Task goal = Would you please copy each line below that includes the string "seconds"?
*** Opening Given information ***
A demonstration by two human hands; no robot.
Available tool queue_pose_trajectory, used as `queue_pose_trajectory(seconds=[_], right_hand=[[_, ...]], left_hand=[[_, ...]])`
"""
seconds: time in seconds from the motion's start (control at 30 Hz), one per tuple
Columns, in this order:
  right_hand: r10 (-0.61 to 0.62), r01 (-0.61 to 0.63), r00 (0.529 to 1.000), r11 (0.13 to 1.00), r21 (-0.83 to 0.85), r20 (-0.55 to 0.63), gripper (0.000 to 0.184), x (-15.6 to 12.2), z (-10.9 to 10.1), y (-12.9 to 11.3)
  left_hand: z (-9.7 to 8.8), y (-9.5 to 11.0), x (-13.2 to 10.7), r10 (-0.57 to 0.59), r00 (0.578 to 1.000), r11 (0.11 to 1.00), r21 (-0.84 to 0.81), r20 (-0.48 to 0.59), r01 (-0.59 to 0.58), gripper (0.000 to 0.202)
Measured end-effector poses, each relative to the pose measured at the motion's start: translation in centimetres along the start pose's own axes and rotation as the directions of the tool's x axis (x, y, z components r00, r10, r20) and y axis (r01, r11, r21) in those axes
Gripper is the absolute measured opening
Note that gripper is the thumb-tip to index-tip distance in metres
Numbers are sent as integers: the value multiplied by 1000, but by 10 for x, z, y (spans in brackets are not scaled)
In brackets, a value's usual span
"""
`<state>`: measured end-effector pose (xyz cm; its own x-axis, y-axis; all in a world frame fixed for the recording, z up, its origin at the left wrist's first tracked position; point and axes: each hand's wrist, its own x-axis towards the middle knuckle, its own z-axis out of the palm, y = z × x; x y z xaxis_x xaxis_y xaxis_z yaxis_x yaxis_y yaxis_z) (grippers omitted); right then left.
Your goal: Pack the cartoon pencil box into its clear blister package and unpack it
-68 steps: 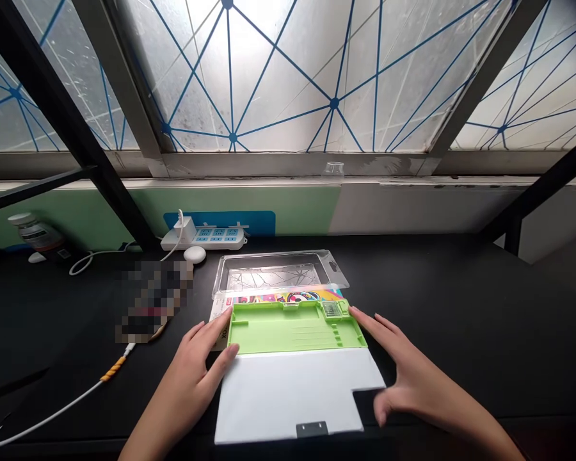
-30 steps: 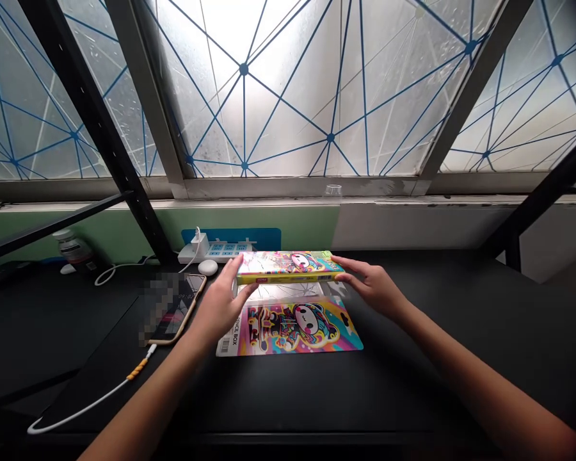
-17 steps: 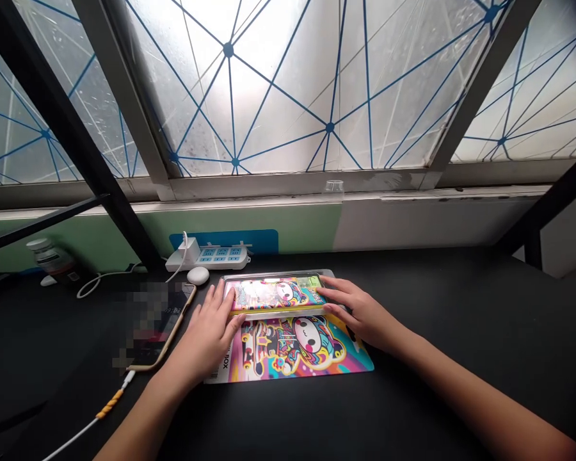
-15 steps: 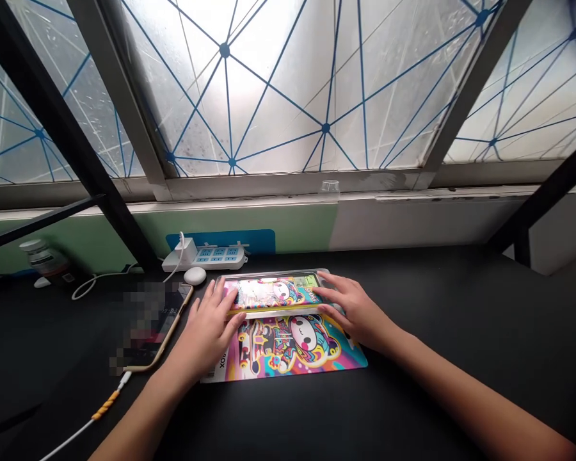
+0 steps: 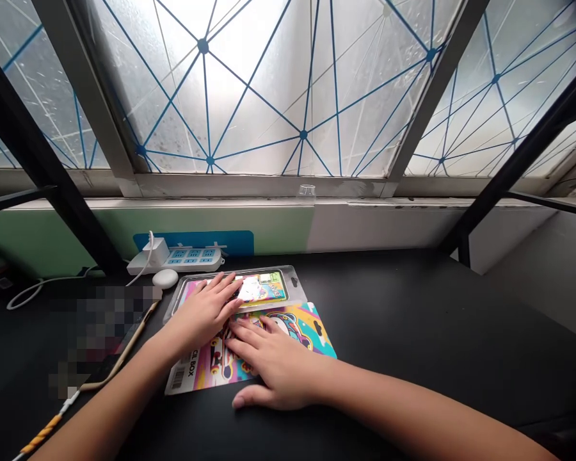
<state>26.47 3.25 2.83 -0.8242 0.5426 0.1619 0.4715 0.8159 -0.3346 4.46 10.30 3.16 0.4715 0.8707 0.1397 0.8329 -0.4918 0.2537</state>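
A colourful pencil box (image 5: 264,288) lies inside a clear plastic blister tray (image 5: 295,282) on the black table. In front of it lies a bright printed card (image 5: 317,330) marked "PENCIL BOX". My left hand (image 5: 204,310) rests flat on the left part of the pencil box, fingers stretched out. My right hand (image 5: 273,365) lies flat on the printed card, fingers spread and pointing left. Neither hand grips anything.
A phone (image 5: 100,339) on a charging cable (image 5: 43,432) lies at the left. A white power strip (image 5: 182,257) and a small white round object (image 5: 165,278) sit behind the tray. Black frame posts (image 5: 513,169) rise at both sides. The table's right half (image 5: 436,333) is bare black surface.
The pencil box was closed, lifted and set into the clear tray. My right hand has since left the box and come down flat on the printed card; my left hand stays on the box.
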Motion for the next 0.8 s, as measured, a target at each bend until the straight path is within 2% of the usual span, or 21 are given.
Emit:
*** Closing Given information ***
Task result =
Available tool queue_pose_trajectory, used as `queue_pose_trajectory(seconds=[_], right_hand=[[_, ...]], left_hand=[[_, ...]])`
seconds: time in seconds from the motion's start (control at 30 Hz), one per tuple

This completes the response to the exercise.